*** Opening of SUPPLIED DATA ***

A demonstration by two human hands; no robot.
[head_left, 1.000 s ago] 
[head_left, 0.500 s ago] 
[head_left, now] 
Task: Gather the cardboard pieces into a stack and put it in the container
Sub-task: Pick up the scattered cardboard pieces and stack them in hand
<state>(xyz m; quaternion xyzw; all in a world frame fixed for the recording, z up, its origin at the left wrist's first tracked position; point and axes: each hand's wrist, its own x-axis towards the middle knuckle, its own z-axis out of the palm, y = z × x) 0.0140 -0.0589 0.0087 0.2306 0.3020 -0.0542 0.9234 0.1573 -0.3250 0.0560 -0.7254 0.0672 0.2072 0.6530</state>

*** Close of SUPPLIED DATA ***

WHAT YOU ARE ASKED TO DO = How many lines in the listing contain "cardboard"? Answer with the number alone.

EXERCISE SOLUTION = 2